● PROBLEM REQUIREMENTS: Quote the records below word for word, please, from the very first line through the one that contains "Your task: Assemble", and nothing beyond it.

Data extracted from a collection
>>>>
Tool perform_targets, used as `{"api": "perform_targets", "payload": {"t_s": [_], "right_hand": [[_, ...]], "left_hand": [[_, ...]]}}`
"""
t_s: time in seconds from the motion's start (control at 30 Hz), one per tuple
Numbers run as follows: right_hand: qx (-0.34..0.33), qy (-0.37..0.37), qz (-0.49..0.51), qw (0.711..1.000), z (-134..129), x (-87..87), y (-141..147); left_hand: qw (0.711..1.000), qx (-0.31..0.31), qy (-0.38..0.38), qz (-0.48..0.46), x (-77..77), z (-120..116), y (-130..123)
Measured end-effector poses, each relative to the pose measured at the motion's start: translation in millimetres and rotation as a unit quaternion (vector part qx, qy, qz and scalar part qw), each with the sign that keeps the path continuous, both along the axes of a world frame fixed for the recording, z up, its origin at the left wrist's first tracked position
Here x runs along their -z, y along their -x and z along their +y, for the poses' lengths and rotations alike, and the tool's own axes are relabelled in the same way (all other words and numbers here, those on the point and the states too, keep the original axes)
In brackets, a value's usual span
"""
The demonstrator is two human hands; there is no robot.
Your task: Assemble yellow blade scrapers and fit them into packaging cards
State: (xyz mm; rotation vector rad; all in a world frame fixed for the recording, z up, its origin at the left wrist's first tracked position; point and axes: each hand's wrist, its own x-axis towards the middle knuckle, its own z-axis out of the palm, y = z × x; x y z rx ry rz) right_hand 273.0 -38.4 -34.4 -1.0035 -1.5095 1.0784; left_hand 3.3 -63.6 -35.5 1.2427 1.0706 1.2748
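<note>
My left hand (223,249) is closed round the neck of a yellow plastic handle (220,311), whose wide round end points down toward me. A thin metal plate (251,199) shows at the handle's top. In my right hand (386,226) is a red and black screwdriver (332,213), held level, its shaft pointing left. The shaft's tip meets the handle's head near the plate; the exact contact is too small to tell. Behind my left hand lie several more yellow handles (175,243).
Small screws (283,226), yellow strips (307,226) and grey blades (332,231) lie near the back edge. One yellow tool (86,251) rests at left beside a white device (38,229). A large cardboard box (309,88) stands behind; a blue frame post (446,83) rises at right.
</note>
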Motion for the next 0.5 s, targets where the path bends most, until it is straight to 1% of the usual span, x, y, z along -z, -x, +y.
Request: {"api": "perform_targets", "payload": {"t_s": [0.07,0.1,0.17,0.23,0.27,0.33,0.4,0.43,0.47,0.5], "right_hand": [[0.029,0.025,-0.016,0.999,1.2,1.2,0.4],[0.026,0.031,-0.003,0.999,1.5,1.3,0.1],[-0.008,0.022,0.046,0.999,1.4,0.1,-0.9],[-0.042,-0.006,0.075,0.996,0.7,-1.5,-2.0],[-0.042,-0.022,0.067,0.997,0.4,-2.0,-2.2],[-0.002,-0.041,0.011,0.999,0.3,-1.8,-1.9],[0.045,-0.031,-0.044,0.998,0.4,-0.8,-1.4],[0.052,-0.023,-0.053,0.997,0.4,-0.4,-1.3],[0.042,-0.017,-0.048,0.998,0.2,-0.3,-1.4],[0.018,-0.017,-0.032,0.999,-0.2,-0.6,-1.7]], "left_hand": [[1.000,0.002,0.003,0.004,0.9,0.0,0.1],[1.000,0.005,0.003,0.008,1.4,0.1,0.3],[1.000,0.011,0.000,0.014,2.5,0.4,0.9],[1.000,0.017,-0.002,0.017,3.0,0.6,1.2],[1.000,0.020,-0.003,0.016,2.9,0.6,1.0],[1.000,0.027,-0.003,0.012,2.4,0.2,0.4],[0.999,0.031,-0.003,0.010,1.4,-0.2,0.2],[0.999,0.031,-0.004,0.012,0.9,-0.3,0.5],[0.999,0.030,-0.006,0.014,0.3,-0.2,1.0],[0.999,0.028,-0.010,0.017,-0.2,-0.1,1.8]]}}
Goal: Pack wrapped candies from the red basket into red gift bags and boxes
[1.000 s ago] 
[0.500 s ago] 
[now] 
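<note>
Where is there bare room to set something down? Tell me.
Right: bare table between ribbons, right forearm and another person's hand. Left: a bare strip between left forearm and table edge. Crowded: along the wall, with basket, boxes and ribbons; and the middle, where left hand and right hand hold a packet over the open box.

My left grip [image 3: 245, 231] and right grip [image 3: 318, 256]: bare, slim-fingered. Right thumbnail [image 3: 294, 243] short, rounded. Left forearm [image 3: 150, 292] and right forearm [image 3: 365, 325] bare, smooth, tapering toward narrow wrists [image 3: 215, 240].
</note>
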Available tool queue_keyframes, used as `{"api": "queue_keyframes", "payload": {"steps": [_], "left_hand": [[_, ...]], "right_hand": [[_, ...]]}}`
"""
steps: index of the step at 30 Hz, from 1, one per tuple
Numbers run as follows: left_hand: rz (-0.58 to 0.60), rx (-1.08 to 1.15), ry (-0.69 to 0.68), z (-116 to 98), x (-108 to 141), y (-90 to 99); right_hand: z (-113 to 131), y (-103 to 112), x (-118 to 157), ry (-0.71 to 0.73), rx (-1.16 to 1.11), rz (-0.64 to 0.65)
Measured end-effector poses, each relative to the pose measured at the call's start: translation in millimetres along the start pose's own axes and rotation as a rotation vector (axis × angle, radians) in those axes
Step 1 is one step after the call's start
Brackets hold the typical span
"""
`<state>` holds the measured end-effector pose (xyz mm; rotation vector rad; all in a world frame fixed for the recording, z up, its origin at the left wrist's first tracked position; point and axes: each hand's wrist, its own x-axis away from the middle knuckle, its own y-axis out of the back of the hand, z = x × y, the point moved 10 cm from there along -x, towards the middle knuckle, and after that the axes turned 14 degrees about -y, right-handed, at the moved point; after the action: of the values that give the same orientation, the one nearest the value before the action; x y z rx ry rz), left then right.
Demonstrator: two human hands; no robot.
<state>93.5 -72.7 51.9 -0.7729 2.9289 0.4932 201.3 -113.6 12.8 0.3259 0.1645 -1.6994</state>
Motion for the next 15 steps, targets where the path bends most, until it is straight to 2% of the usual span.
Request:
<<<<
● RESPONSE TO THE EXERCISE:
Tool perform_targets, used as `{"api": "perform_targets", "payload": {"t_s": [_], "right_hand": [[_, ...]], "left_hand": [[_, ...]]}}`
"""
t_s: time in seconds from the motion's start (control at 30 Hz), one per tuple
Numbers run as follows: right_hand: qx (-0.34..0.33), qy (-0.37..0.37), qz (-0.49..0.51), qw (0.711..1.000), z (-134..129), x (-87..87), y (-141..147); left_hand: qw (0.711..1.000), qx (-0.31..0.31), qy (-0.38..0.38), qz (-0.48..0.46), x (-77..77), z (-120..116), y (-130..123)
Measured end-effector poses, each relative to the pose measured at the motion's start: translation in millimetres and rotation as a unit quaternion (vector part qx, qy, qz and scalar part qw), each with the sign that keeps the path continuous, both along the axes of a world frame fixed for the recording, z up, its origin at the left wrist's first tracked position
Here x runs along their -z, y along their -x and z along their +y, for the poses' lengths and rotations alike, and the tool's own axes are relabelled in the same way (all other words and numbers here, those on the point and the states too, keep the original axes)
In brackets, a value's usual span
"""
The demonstrator is two human hands; there is no robot.
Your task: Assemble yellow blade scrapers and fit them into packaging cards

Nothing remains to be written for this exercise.